Sofri: la grazia e la giustizia



 
Da L'Unità, 17 luglio 2003, pagina 5
 
Dignità e speranza per i carcerati
 
 di Sergio Segio e Sergio Cusani
 
«Il ministro di Grazia e giustizia e il ministero di Grazia e giustizia assumono rispettivamente la denominazione di ministro della Giustizia e ministero della Giustizia»: così recita l’articolo 16, Capo III, del decreto legislativo n. 300 del 30 luglio 1999 di riforma dell’organizzazione del Governo.
Dall’agosto di quattro anni fa, insomma, in Italia la giustizia risulta privata della grazia. Nel nome. Nei fatti, pur se sporadicamente qualche grazia viene ancora concessa, è da molto più tempo che si è scelto di rinunciare alle possibilità di temperamento delle durezze che la giustizia può comportare.
Una giustizia senza grazia, una giustizia che non sa essere all’occorrenza indulgente, facilmente può arrivare a mutarsi nel suo contrario.

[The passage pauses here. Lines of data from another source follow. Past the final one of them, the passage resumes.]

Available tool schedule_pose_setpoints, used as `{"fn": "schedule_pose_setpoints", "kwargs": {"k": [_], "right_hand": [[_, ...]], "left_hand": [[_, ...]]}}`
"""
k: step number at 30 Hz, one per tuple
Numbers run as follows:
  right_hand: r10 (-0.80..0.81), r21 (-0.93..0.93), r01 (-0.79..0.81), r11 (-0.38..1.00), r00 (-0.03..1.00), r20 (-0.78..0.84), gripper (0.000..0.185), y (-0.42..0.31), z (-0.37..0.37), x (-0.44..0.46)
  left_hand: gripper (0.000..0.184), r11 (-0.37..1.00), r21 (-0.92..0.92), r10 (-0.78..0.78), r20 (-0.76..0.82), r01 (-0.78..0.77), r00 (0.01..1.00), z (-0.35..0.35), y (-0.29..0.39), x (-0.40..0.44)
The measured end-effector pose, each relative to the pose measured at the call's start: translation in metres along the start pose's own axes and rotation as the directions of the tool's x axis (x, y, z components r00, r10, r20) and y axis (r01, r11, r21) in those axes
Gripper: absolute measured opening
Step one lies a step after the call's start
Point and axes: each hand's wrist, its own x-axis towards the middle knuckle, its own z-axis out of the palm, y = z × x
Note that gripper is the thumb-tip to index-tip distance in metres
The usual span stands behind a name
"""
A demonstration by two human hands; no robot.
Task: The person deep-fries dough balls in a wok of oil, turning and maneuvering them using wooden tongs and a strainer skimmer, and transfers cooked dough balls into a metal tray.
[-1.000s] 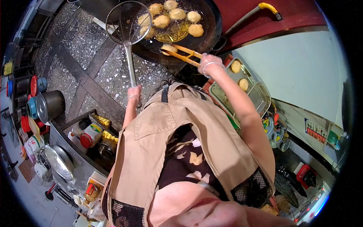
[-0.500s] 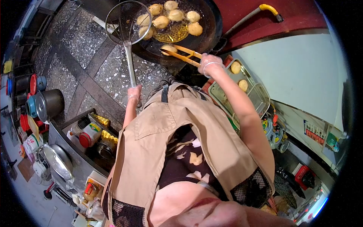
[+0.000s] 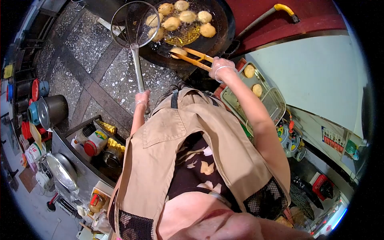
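My left hand (image 3: pixel 142 98), in a clear plastic glove, is closed round the metal handle of a wire mesh strainer (image 3: pixel 135 24). Its round basket overlaps the left side of a dark wok (image 3: pixel 154 56) in view. My right hand (image 3: pixel 222 67), gloved too, grips a pair of wooden tongs (image 3: pixel 195 60). The tips of the tongs are at a pale golden fried ball (image 3: pixel 179 52) near the wok's close edge. Several more fried balls (image 3: pixel 187 16) sit in the bubbling oil, around a yellow patch of oil with a perforated look (image 3: pixel 183 37).
Right of the wok is a metal tray (image 3: pixel 234 94) with two fried balls (image 3: pixel 257 90). A yellow-ended rod (image 3: pixel 285 9) lies along the red surface. At left stand a cart (image 3: pixel 86 160) with jars, a metal bowl (image 3: pixel 62 171) and a dark pot (image 3: pixel 54 111). The speckled floor (image 3: pixel 96 56) shows between.
Both hands, the strainer and the tongs stay almost where they were. The fried balls in the oil have shifted very slightly.
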Motion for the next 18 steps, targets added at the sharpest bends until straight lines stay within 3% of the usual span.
{"fn": "schedule_pose_setpoints", "kwargs": {"k": [18], "right_hand": [[0.012, 0.011, -0.012, 1.000, 1.000, 0.002, 0.041, 0.000, -0.001, -0.002]], "left_hand": [[0.033, 0.994, -0.103, -0.030, 0.035, 0.034, 0.999, 0.000, 0.000, -0.001]]}}
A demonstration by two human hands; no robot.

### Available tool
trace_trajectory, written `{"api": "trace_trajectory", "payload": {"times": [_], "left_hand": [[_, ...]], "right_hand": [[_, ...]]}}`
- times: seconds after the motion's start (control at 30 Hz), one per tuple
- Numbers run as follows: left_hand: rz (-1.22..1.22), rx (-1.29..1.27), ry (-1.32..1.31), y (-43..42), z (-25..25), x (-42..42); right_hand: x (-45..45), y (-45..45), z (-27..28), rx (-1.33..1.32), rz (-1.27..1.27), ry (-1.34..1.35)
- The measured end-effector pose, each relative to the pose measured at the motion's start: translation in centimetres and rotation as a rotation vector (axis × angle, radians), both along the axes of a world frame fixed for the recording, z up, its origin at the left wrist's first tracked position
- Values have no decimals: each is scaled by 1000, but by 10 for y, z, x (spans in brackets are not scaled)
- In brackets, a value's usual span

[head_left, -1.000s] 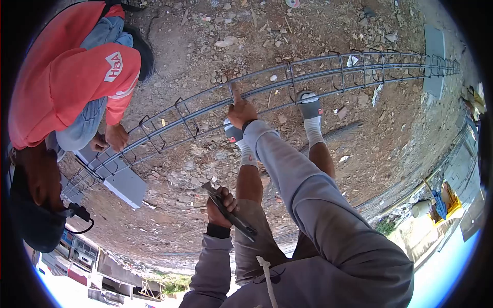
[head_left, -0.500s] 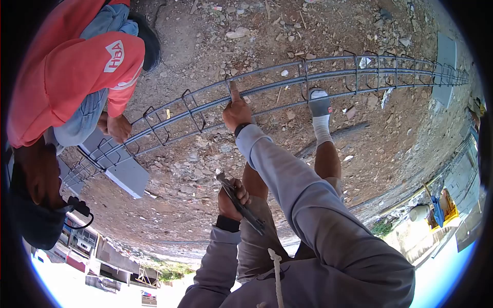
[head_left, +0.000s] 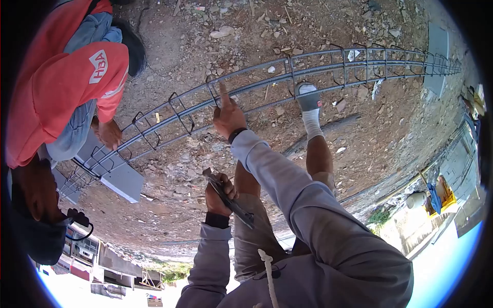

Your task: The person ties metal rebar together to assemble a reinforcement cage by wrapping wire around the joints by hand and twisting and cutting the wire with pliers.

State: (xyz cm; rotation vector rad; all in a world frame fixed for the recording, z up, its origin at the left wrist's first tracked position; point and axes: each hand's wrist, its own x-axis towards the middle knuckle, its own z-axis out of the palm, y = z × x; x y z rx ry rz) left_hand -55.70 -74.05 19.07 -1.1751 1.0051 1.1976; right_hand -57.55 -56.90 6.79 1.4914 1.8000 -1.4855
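My left hand (head_left: pixel 219 195) is wrapped round a dark metal tool (head_left: pixel 231 203), held low in front of my thigh. Further up, my right hand (head_left: pixel 229 119) has its index finger stretched out over the long rebar cage (head_left: pixel 262 82), near one of its stirrups. The other fingers are partly curled, and no object shows in that hand. Whether the fingertip touches the bars is unclear. The cage curves across the view from lower left to upper right. At the left, a co-worker's hand (head_left: pixel 110 134) is at the cage's bars.
A crouching co-worker in a red top (head_left: pixel 77 87) is at the left. Grey blocks (head_left: pixel 120 179) (head_left: pixel 436 56) lie under the cage towards both ends. My foot (head_left: pixel 309 100) is beside the cage on rubble-strewn soil (head_left: pixel 179 51). A yellow container (head_left: pixel 448 197) stands at the far right.
My right hand has shifted left along the cage, its index finger still stretched out. The second foot, seen at first, is now hidden behind my right arm or hand. My left hand keeps the tool.
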Motion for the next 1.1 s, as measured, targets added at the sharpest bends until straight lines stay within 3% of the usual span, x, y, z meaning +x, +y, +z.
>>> {"api": "trace_trajectory", "payload": {"times": [0.03, 0.1, 0.23, 0.33, 0.47, 0.7, 1.1], "left_hand": [[6, 9, -19, 0, 1, 0], [25, 29, -39, 2, 1, -1], [-15, 38, -16, 11, -1, 0], [-23, 67, -14, 15, -3, 1], [-39, 62, -30, 24, 1, 2], [-73, 69, -9, 30, 2, 5], [-135, -11, 12, 43, 0, 6]], "right_hand": [[15, 9, 4, 59, -31, 48], [53, 33, 8, 467, -110, 119], [111, 95, 6, 770, -120, -228], [122, 107, -16, 522, 70, -330], [120, 90, -25, 524, 171, -201], [88, 59, -20, 360, 205, -148], [100, 71, -19, 404, 143, -126]]}}
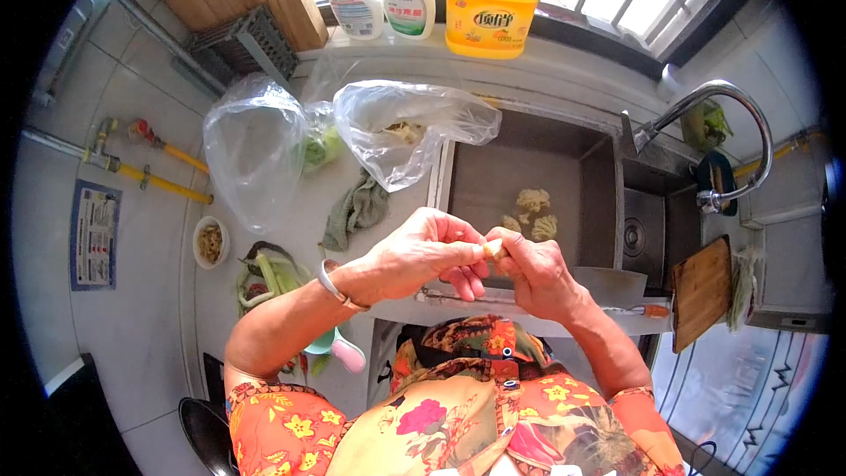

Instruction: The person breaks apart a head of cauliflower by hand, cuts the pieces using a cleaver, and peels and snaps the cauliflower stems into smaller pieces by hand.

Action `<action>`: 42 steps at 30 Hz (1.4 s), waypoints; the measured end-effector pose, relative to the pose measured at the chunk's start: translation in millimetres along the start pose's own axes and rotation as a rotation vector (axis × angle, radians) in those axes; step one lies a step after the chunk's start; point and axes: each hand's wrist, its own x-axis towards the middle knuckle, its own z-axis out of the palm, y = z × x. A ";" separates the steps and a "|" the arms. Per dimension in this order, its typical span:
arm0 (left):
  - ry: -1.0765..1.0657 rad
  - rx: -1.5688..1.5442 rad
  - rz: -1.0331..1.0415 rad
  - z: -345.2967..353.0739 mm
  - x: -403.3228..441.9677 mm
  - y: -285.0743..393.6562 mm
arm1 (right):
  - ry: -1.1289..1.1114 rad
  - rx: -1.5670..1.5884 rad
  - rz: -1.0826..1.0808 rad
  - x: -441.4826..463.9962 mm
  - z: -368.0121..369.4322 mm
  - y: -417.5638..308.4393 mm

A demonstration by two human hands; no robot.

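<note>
Over the near edge of the sink, my left hand (423,256) and my right hand (540,278) meet fingertip to fingertip. Pinched between them is a small pale piece of cauliflower (493,249), mostly covered by the fingers. Several cauliflower florets (533,201) lie on the bottom of the sink basin (493,154) just beyond my hands. A clear plastic bag (414,137) with pale pieces inside lies open at the basin's left rim.
Left on the counter are another plastic bag (256,150), a grey-green cloth (356,209), a small bowl (211,241) and green vegetables (278,273). Bottles, including a yellow jug (492,4), line the sill. The faucet (749,106) and a cutting board (701,293) are at right.
</note>
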 end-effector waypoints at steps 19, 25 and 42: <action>0.220 -0.005 0.035 8.5 8.0 -5.0 | 0.068 0.823 0.535 -4.7 8.8 -0.2; 0.172 -0.170 -0.005 8.5 12.1 -16.9 | 0.145 0.490 0.462 -9.5 14.2 2.5; 0.027 0.297 0.163 5.9 11.6 -35.1 | 0.002 0.264 0.243 -5.5 5.3 0.5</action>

E tale è in effetti la realtà delle carceri italiane: una situazione generalizzata di ingiustizia e inciviltà.
Da oltre un decennio essa è gradualmente e inesorabilmente peggiorata, sino agli attuali livelli di totale deterioramento: condizioni di vita rese intollerabili da un sovraffollamento senza precedenti, con oltre 56.000 reclusi per 41.000 posti; crescita di suicidi, gesti di autolesionismo, malattie; un’assistenza sanitaria letteralmente a pezzi, poiché privata del 35% delle risorse finanziarie negli ultimi 3 anni; carenze di personale e conseguentemente grave disagio di tutti gli operatori penitenziari; misure alternative alla detenzione scarsamente utilizzate; leggi e regolamenti disapplicati.
Uno stato di cose tanto conosciuto quanto rimosso. A fronte del quale l’attuale governo, analogamente a quelli precedenti, persegue nei fatti la politica dello struzzo, vale a dire una pressoché totale disattenzione alla somma stratificata di problemi che gravano su chi vive e su quanti lavorano nelle carceri.
Anche per questa drammatica situazione e per tali motivi, la concessione della grazia ad Adriano Sofri risulterebbe, oltre che un fatto di giustizia sostanziale, una opportunità politica e culturale per ripensare e rivedere le modalità e i luoghi di esecuzione delle pene nel nostro Paese.
La libertà per Adriano Sofri costituirebbe un fatto di giustizia non già per le sue indubbie qualità umane ed intellettuali, ma perché nel suo caso, in modo forse più evidente e simbolico di altri, la pena assume solo il volto e la valenza della ritorsione. E se la pena è fine a se stessa, se non promuove cambiamento e non offre speranza, perde ogni parvenza di giustizia e ogni legittimazione anche nel senso e nei sentimenti comuni.
La detenzione di Adriano Sofri oggi è ingiusta e occorre porvi rimedio. Era possibile farlo anche nella scorsa legislatura. È diventato doveroso farlo in questa. Per quello stesso senso di umanità che traspare dalla posizione della famiglia Calabresi. Per un investimento di civiltà.
La concessione della libertà ad Adriano Sofri, che auspichiamo con forza, può e deve aprire un percorso. Perché è vero che condizioni di ingiustizia e di invivibilità riguardano la vita della generalità dei reclusi, alle cui sofferenze anche occorre dare una risposta umana e civile.
Una risposta vera, non certo quella dell’“indultino”: una misura che l’iter parlamentare ha talmente svuotato di ogni efficacia da non essere stata votata alla Camera neppure dal suo ideatore e primo proponente. Una misura che, se pure fosse definitivamente approvata dal Senato, non farà uscire dal carcere un solo detenuto in più di quanti già oggi possono fruire delle misure alternative. Dunque, si tratta non di un atto di clemenza bensì di un’inutile e crudele beffa, peraltro suscettibile di ingenerare illusioni e aspettative che inevitabilmente sfoceranno poi in nuova e pericolosa disperazione.
C’è bisogno invece di risposte vere e piene, urgenti e lungimiranti. Per Sofri e per i carcerati tutti. Per rendere libertà al primo e dignità e speranza ai secondi. Per ridare un volto credibile alla giustizia e per restituirle, nei fatti se non nel nome, un po’ di grazia e una maggiore umanità.